Congress created the qualified improvement property category in the Tax Cuts and Jobs Act with the idea that you could fully expense such qualified property with bonus depreciation.
But Congress made an error in the law, and now you can’t use bonus depreciation for qualified improvement property.
This means that until we get a technical correction to the law, qualified improvement property is ineligible for bonus depreciation. That’s a problem. But you can thank Section 179 for the possibility you could still expense that property this year. Here are the Section 179 rules that apply:
- Limits on deduction. The law limits your Section 179 deduction to $1 million per year in 2018. There is no limit on bonus depreciation.

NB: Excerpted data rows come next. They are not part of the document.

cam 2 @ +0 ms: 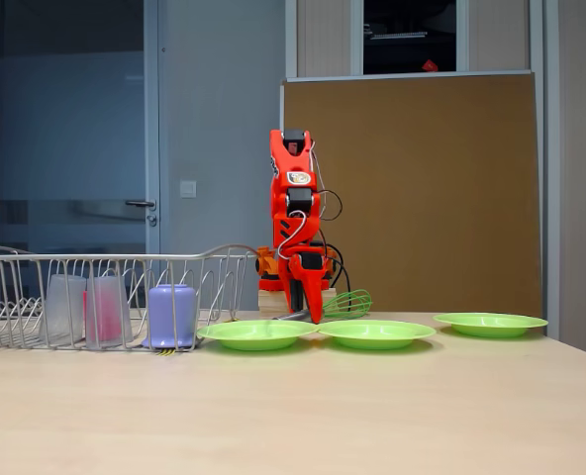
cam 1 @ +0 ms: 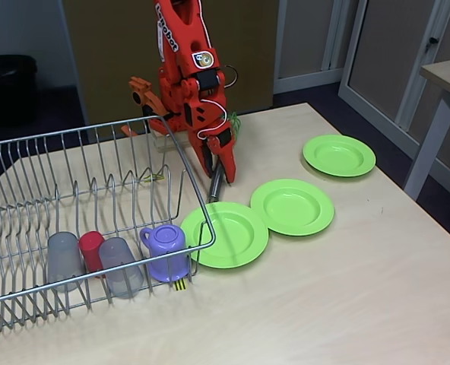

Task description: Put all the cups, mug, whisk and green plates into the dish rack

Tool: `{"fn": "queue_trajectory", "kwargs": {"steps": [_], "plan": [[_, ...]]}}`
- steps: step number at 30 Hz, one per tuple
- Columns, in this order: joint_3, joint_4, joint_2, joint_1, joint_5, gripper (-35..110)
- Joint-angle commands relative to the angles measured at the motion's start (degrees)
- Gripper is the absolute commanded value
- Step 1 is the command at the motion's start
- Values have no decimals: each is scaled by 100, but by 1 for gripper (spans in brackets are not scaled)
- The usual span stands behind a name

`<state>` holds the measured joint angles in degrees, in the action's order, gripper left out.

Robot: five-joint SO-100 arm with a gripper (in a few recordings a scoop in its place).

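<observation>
- The orange fingers [cam 1: 223,169] are down at the whisk's [cam 1: 217,185] silver handle behind the plates; whether they have closed on it, I cannot tell.
- Cups [cam 1: 64,260], red cup [cam 1: 91,249] and mug [cam 1: 166,252] sit in the rack [cam 1: 96,137].
- Three plates [cam 1: 293,206] wait on the desk [cam 1: 347,289].
- Risk: the slim handle may slip or swing, striking the nearest plate [cam 1: 229,234] or rack wires.

Cups [cam 1: 96,258] and mug [cam 1: 166,252] in dish rack [cam 1: 27,163], plates [cam 1: 292,206] right, whisk [cam 2: 344,303] behind
</observation>
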<state>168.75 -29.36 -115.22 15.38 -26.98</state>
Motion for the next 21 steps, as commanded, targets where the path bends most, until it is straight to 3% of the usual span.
{"fn": "queue_trajectory", "kwargs": {"steps": [1,10,14,21], "plan": [[88,633,237,264,246,4],[70,580,-167,677,1723,0],[-26,-431,-1028,1099,2338,0],[-633,-2285,-2698,1811,2224,0]]}}
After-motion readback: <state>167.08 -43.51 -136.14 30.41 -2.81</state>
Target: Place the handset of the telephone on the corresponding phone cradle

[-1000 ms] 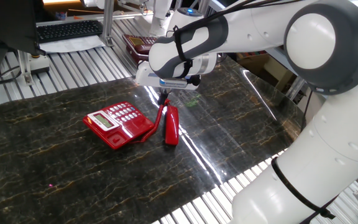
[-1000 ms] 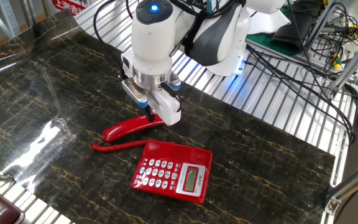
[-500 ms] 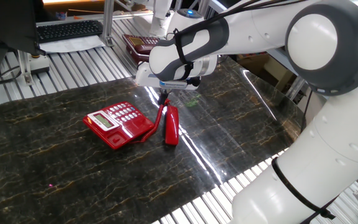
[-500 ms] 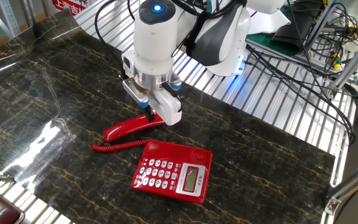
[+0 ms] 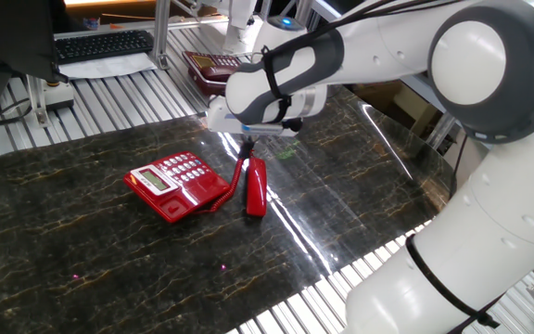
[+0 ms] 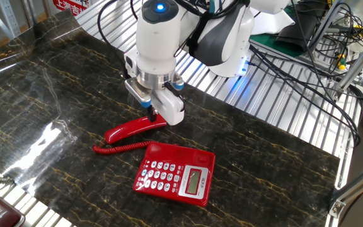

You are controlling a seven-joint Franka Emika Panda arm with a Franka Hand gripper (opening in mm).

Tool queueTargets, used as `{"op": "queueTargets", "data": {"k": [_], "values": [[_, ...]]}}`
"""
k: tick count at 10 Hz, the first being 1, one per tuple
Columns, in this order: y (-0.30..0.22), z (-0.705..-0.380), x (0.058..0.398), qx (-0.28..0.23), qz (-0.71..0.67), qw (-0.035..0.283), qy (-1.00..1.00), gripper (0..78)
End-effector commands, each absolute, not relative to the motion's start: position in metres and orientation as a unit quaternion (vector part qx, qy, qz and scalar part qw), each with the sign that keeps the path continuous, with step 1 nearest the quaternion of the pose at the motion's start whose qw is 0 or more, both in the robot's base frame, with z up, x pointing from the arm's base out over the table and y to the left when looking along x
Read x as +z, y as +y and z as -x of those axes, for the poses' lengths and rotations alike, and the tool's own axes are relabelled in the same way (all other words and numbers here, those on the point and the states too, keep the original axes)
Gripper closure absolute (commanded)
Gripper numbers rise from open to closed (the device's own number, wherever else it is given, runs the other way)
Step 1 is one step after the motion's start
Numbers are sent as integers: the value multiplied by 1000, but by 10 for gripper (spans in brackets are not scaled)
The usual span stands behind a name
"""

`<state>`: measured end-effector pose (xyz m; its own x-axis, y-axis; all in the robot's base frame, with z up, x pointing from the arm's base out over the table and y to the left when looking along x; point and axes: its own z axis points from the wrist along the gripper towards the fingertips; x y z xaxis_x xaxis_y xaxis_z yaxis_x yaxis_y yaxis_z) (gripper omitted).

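- The handset [image 6: 133, 129] lies flat on the counter [image 6: 263, 164], just beside the telephone [image 6: 175, 173], its coiled cord [image 6: 121, 147] trailing between them.
- The cradle [image 5: 199, 197] is bare; nothing has been seated yet.
- The claw [image 6: 152, 116] is low over the handset's near end, seemingly straddling it; whether it is clenched on it, I cannot tell.
- Left to do: lift, carry across, set into the cradle.
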<state>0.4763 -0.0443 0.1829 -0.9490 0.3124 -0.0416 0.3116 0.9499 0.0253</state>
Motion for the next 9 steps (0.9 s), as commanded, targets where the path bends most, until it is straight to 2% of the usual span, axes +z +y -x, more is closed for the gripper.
{"op": "queueTargets", "data": {"k": [1, 3, 6, 9], "values": [[-81, -434, 180, 6, -216, 25, 976, 776], [-87, -419, 176, 8, -257, 18, 966, 776], [-88, -420, 171, 4, -277, 2, 961, 776], [-88, -425, 163, 12, -291, 18, 956, 776]]}}
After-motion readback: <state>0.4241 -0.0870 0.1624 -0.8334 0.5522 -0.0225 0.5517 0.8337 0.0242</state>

- Phase-out of deduction. The new law phases out your Section 179 deductions if your total Section 179 property placed in service exceeds $2.5 million in 2018. There is no phase-out of bonus depreciation.

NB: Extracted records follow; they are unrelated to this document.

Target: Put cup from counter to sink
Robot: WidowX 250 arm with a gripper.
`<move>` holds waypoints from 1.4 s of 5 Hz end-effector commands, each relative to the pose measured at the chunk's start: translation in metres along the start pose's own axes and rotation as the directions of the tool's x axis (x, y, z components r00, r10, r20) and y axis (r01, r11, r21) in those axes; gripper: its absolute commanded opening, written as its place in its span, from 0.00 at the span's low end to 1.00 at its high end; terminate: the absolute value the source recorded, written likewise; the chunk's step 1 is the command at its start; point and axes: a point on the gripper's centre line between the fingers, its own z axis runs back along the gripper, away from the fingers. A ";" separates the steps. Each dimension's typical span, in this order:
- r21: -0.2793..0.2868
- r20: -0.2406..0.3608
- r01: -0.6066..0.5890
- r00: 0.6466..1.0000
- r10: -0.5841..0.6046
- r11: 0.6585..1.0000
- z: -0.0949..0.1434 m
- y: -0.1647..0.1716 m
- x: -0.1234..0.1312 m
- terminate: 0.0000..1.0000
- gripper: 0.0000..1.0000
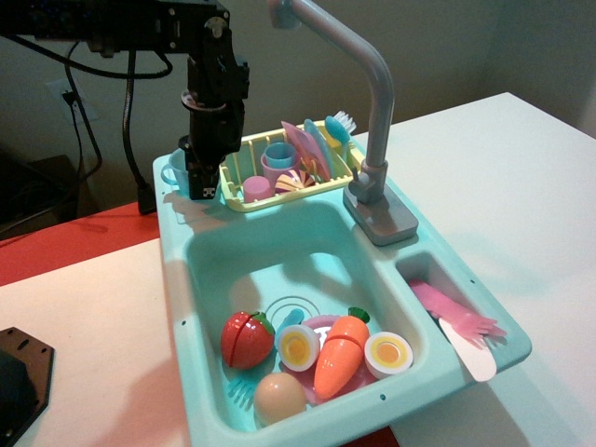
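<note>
At the near edge of the sink [209, 279], toy food lay piled on the basin floor: a beige egg [279, 398] closest, then a red strawberry [246, 338] to its left, two halved boiled eggs [298, 346] and an orange carrot [337, 354] lying between them over a pink plate [321, 325]. The ringed drain [289, 310] showed just behind the food. Along the right edge of the unit, the narrow side compartment [421, 265] held pink cutlery [456, 317] and a white knife [470, 354]. Off the near left corner of the white table [84, 345], a dark angular object [20, 372] sat partly out of view.

Farther back, the grey faucet [372, 121] rose from its base at the sink's far right edge and arched toward the left. Behind the basin, the yellow dish rack [251, 154] carried a pink cup [256, 189], a handleless blue cup [277, 154], and upright plates with a brush [340, 123].

At the far left corner of the unit, the cup [175, 169] sat at the counter [177, 205], its loop handle pointing left. The black gripper [203, 177] reached down over the cup and hid most of it; its fingers appeared closed on the cup's rim, though whether the cup touched the ledge could not be told
</note>
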 end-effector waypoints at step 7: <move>-0.007 0.206 0.130 0.970 -0.126 0.992 0.071 -0.074 0.053 0.00 0.00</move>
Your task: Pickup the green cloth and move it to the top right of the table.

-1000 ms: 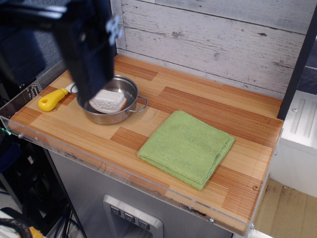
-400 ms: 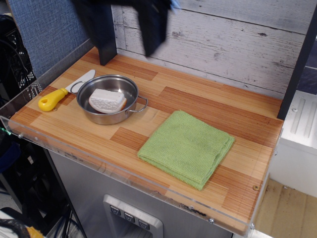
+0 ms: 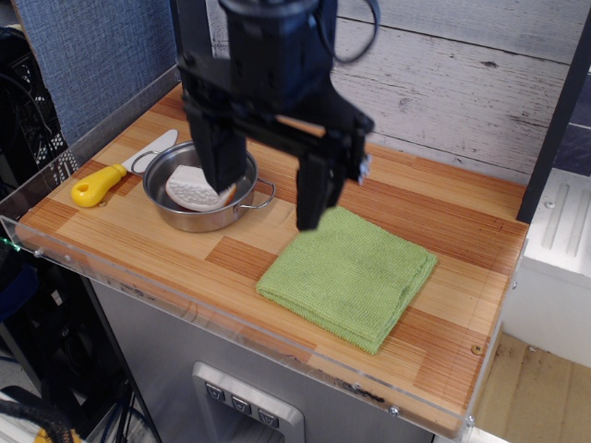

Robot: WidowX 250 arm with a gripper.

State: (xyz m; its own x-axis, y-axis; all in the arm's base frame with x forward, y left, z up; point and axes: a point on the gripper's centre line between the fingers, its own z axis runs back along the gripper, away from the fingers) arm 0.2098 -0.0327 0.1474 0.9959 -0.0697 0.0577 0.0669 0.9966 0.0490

- No losses allowed. Your Section 179 deduction can’t exceed your aggregate net taxable business income, and any excess Section 179 deduction carries to the next tax year.

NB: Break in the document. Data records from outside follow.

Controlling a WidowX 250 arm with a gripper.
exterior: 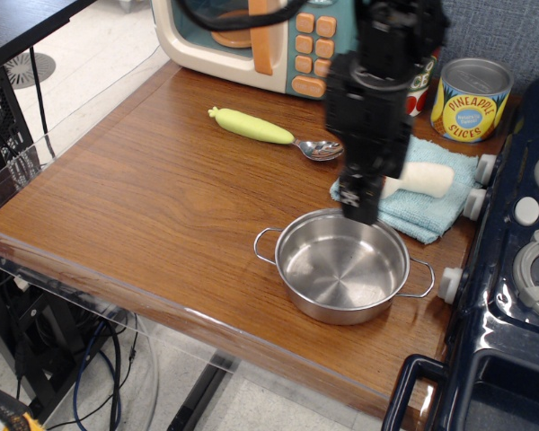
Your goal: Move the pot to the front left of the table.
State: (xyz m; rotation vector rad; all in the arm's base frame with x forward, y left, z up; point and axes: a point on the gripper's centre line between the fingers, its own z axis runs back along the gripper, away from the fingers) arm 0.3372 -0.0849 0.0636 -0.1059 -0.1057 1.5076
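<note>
Ahead of me I see a toy microwave [251, 40], a green-handled spoon [274, 133], a pineapple tin [472, 99], and a blue cloth [431, 202] beside the dark toy stove [512, 269].

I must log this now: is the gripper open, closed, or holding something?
Gripper: cannot be told; its tip hangs at the far rim of the pot, and the fingers are blurred.
</note>
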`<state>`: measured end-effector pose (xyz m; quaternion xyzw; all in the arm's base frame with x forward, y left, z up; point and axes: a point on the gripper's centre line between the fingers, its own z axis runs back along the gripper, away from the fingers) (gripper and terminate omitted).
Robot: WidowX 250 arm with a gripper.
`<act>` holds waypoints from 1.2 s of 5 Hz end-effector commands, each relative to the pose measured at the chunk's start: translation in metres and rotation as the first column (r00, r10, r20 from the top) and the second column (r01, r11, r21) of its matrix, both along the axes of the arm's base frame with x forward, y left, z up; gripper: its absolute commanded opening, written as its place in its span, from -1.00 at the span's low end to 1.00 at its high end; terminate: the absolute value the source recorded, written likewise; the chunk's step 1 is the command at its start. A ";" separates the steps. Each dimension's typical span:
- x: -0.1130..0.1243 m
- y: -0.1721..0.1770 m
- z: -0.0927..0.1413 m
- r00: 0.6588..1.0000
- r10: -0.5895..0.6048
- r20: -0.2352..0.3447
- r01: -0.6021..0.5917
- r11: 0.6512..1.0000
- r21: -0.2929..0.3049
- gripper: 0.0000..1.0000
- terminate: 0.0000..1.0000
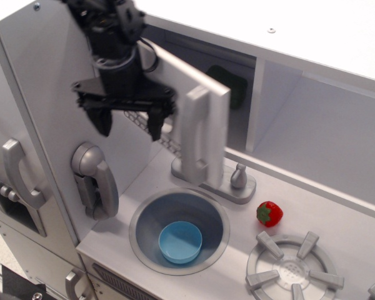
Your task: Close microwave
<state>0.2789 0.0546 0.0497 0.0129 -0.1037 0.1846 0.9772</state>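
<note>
white microwave door stands ajar, swung about halfway, handle upright on its free edge. my claw, fingers spread and empty, hangs at nine o'clock of the handle, just beside the door face; the closing push, i judge, runs toward two o'clock.

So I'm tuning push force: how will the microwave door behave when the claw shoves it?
The door looks like a stiff flat panel, so it should probably swing about its hinge rather than flex. It seems light, likely needing little force. The open claw sits against its face; the smooth surface may let fingers slide toward the handle.
</note>
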 end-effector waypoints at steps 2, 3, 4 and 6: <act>0.028 -0.002 0.027 0.990 0.000 0.142 -0.002 1.000 0.014 1.00 -1.00; 0.023 0.001 0.025 0.984 -0.018 0.179 0.013 1.000 0.028 1.00 -1.00; 0.017 0.005 0.021 0.982 -0.027 0.186 0.023 0.999 0.028 1.00 -1.00; -0.031 0.025 0.005 0.996 -0.088 0.020 0.087 0.995 0.048 1.00 -1.00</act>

It’s clear in the conference report that Congress wanted your qualifying improvement property to be 15-year MACRS property eligible for both bonus depreciation and Section 179 expensing. But the drafting error left qualifying improvement property as 39-year MACRS property.
Right now, Section 179 is your best (and only) option to expense 100 percent of your qualified improvement property unless Congress fixes the error it made.
We expect a technical correction to address this oversight.